### Task details
Determine how many of the lines below include "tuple", then respond with that number and no other text.

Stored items
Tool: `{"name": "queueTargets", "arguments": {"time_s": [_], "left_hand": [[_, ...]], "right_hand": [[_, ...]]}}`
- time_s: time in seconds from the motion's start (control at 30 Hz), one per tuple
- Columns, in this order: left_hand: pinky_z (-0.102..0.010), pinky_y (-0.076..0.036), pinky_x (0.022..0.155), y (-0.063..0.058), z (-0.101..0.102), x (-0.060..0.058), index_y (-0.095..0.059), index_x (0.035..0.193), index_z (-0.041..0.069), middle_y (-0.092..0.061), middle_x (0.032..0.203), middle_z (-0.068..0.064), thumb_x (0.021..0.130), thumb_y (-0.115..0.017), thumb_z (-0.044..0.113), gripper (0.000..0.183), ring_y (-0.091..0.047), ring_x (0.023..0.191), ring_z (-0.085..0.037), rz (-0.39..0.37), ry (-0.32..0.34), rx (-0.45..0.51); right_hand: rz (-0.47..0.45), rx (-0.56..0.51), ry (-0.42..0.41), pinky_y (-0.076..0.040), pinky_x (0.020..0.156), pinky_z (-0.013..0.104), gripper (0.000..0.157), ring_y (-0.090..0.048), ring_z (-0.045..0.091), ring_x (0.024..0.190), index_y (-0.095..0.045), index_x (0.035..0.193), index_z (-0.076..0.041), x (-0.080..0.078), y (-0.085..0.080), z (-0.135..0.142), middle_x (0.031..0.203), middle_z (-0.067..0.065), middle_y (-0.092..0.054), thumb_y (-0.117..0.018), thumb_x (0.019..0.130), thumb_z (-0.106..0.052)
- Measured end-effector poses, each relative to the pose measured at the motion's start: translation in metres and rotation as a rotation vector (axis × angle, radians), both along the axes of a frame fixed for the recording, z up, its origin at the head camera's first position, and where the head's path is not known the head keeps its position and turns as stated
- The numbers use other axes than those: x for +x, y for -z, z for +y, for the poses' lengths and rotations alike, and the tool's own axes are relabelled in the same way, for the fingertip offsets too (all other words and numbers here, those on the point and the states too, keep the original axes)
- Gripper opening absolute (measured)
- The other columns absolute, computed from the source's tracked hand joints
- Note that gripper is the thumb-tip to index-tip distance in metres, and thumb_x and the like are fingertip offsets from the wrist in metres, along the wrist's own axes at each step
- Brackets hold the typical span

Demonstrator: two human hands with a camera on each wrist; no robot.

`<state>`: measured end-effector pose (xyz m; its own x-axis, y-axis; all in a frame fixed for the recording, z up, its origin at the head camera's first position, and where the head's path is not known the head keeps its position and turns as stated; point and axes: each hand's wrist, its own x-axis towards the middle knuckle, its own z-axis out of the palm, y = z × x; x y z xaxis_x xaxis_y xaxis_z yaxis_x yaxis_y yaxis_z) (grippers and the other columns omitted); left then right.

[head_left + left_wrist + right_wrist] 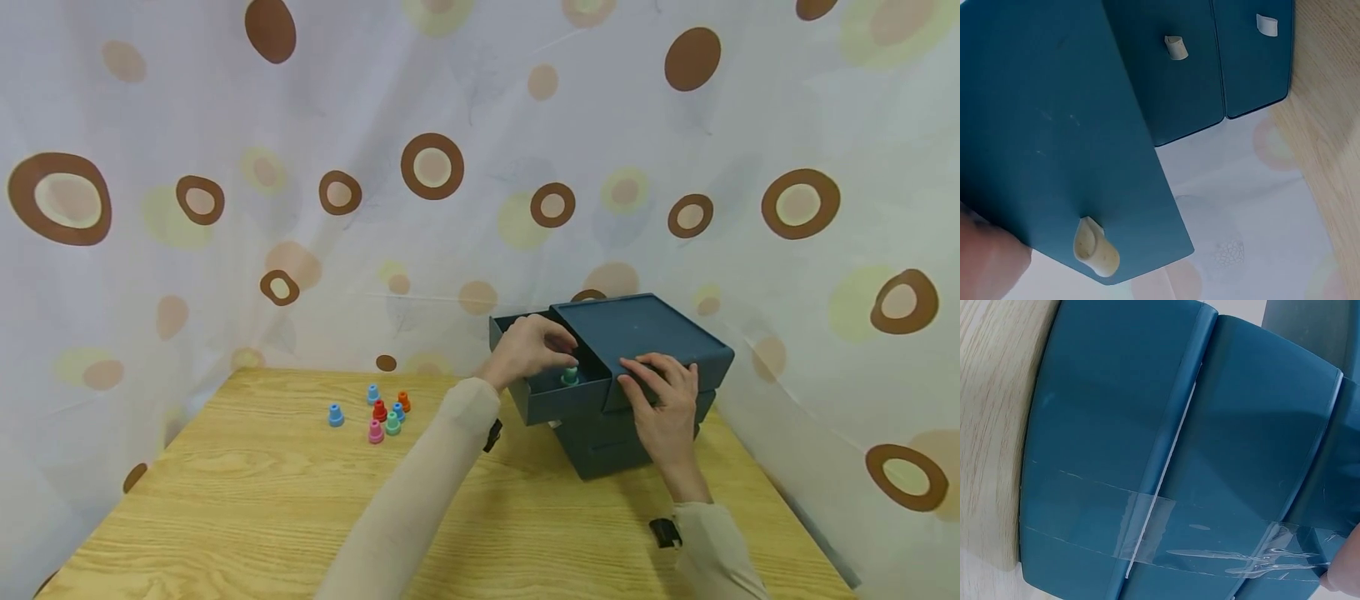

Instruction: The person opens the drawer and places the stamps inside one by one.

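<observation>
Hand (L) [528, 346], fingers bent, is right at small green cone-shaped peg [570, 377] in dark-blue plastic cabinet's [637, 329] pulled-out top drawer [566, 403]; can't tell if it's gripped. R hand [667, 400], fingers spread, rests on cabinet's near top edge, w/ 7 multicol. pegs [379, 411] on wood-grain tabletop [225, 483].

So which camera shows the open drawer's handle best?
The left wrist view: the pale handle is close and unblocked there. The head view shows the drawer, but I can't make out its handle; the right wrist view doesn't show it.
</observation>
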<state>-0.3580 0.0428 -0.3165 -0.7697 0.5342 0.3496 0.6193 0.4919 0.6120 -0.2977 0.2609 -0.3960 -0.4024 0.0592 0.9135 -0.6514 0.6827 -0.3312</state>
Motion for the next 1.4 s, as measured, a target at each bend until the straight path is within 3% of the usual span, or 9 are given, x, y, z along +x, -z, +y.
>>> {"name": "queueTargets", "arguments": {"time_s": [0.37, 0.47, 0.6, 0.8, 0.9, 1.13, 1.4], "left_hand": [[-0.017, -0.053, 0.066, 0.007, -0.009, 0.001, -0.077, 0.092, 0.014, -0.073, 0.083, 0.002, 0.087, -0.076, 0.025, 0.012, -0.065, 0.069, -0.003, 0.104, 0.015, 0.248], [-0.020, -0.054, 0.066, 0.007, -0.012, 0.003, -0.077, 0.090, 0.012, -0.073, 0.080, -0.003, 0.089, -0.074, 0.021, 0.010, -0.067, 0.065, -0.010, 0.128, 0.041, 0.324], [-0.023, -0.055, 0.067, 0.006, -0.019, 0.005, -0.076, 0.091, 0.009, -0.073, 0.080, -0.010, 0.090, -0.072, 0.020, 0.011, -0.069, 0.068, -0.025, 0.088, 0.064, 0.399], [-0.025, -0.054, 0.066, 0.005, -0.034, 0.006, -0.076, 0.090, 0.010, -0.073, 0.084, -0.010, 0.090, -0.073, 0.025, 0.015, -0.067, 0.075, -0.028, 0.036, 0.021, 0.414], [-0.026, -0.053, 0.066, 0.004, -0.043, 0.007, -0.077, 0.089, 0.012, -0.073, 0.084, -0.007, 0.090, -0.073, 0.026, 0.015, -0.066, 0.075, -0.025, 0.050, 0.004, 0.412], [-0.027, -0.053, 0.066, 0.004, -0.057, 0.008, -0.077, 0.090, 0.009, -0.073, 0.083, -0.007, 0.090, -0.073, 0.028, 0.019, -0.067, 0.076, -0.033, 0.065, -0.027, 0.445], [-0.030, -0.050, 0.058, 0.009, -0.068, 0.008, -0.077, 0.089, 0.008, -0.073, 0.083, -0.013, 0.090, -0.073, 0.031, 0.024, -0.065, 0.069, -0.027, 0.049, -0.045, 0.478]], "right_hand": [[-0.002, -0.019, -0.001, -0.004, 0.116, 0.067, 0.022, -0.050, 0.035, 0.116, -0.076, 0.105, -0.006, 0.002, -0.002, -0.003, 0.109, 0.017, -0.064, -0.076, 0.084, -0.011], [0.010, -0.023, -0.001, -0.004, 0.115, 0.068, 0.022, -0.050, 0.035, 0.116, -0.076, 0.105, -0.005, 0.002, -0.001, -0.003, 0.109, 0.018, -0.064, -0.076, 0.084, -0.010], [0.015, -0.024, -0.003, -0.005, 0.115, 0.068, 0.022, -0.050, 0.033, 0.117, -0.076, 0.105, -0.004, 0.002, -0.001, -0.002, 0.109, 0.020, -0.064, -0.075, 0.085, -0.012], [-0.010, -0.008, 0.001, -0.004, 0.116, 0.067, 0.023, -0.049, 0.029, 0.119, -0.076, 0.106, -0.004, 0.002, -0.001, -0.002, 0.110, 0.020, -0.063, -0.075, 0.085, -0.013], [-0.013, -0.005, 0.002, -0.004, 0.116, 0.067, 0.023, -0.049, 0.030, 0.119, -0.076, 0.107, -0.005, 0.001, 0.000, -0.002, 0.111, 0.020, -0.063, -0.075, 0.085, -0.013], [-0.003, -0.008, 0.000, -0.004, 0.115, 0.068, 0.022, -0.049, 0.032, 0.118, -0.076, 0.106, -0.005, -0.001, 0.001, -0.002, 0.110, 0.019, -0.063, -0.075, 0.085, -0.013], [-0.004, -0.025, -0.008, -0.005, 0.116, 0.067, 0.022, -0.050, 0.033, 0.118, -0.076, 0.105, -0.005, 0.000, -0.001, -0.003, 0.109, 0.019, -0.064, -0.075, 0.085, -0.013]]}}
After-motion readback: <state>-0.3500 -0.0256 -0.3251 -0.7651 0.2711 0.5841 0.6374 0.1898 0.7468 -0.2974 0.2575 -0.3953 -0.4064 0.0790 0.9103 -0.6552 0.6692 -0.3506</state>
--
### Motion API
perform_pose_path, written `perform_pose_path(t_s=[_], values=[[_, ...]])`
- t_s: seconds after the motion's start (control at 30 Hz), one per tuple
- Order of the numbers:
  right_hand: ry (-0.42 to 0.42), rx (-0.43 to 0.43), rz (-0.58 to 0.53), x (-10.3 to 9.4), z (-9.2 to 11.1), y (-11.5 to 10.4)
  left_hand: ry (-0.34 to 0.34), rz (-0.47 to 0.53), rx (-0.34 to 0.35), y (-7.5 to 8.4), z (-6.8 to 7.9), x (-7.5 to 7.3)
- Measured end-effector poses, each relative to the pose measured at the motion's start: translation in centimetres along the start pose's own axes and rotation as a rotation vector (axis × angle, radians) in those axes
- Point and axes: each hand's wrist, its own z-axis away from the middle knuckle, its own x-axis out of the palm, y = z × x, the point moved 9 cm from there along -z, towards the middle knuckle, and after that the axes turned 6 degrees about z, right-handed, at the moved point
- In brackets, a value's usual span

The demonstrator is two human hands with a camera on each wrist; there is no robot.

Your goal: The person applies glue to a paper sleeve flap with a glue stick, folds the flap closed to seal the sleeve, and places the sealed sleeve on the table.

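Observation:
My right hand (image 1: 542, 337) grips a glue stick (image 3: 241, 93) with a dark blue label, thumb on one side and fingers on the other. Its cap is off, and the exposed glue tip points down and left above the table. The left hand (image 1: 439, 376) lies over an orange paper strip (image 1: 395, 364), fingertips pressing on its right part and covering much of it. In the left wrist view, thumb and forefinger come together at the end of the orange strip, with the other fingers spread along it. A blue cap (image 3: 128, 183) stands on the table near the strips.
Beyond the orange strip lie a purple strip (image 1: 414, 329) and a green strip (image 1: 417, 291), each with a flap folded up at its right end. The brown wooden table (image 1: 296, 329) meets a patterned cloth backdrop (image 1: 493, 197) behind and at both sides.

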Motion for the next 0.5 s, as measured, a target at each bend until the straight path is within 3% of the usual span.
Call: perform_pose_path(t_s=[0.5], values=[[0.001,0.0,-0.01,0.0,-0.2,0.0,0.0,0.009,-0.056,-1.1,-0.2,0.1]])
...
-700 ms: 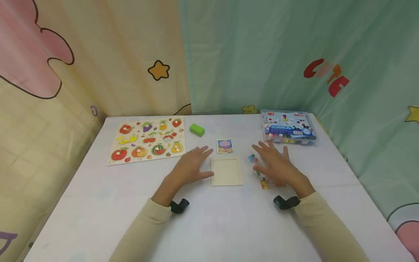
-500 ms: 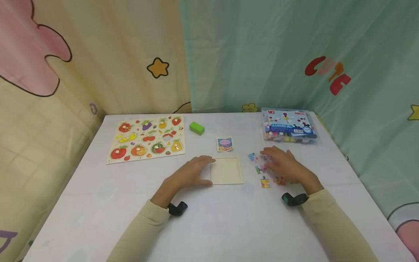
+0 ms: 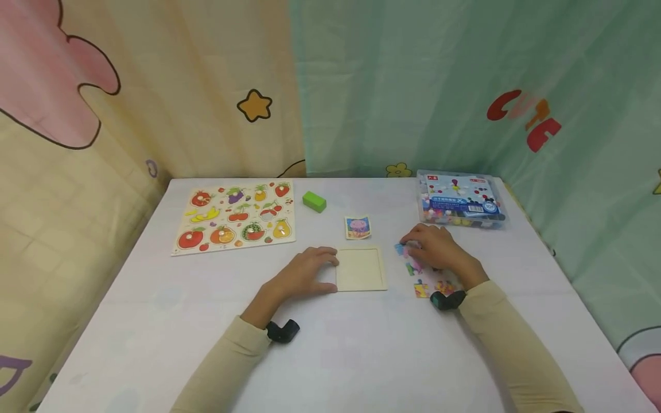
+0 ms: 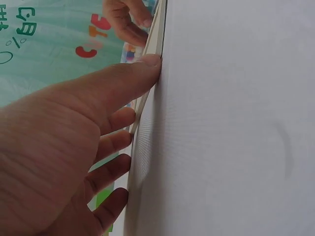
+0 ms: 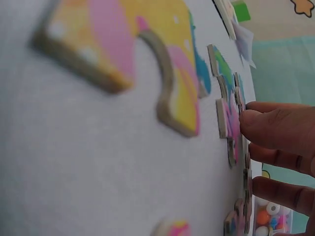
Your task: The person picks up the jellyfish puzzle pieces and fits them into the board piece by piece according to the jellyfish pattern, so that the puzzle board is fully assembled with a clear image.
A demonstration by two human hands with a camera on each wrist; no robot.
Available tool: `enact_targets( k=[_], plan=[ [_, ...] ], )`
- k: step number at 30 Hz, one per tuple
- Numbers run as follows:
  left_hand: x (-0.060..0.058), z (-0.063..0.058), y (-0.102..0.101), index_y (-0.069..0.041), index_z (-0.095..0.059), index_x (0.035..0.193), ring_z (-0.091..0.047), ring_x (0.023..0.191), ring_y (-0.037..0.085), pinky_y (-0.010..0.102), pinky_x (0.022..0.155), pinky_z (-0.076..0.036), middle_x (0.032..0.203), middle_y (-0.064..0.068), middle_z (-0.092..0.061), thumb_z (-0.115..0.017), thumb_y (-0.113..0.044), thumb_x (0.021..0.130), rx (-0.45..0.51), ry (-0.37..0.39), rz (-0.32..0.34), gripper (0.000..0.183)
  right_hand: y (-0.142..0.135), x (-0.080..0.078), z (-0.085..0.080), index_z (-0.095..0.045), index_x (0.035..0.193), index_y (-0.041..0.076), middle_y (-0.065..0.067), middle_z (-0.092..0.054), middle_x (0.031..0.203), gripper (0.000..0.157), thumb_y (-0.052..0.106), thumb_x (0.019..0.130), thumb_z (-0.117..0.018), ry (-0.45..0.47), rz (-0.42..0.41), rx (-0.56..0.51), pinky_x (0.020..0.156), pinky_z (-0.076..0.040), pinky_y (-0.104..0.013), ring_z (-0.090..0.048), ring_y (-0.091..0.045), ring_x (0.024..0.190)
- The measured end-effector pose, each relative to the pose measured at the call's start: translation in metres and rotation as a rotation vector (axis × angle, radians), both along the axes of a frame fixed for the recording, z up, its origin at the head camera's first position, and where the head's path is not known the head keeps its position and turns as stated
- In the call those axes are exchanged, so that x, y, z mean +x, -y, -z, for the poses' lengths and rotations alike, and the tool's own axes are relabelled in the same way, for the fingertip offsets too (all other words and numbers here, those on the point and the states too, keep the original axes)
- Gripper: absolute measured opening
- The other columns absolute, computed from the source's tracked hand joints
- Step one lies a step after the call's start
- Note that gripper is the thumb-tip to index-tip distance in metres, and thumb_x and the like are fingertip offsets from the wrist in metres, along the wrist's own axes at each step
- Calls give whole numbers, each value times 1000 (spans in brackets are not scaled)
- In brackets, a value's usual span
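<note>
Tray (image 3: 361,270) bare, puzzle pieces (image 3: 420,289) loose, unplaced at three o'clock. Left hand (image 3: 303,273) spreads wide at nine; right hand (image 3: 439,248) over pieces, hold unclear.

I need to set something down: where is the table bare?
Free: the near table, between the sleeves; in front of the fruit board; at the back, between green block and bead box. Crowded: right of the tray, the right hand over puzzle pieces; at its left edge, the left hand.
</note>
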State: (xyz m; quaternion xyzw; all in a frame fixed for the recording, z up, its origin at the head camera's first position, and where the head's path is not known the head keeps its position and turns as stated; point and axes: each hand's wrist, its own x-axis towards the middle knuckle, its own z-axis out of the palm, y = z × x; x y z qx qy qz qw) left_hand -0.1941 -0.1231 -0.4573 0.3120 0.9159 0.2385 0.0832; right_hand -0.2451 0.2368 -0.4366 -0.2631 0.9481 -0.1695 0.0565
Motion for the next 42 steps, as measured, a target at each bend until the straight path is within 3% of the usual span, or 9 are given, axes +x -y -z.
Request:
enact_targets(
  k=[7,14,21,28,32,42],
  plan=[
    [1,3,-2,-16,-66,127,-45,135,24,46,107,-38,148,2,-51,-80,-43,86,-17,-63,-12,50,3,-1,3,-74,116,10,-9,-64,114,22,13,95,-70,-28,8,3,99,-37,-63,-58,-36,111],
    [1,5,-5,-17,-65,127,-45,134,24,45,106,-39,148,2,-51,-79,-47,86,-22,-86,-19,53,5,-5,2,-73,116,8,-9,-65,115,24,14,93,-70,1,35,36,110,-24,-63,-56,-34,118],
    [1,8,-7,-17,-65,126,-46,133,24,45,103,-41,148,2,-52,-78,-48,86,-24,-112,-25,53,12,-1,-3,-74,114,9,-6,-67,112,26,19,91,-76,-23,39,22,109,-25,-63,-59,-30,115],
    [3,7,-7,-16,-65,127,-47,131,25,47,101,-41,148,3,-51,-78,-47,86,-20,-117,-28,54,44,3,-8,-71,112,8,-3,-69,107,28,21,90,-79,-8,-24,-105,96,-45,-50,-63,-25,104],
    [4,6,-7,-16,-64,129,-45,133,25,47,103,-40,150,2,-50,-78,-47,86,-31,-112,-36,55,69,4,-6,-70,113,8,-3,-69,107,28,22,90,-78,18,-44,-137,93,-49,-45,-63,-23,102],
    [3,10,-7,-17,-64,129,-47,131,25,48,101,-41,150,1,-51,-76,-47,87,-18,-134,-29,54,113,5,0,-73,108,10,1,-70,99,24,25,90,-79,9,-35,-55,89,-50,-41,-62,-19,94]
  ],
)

### Response box
3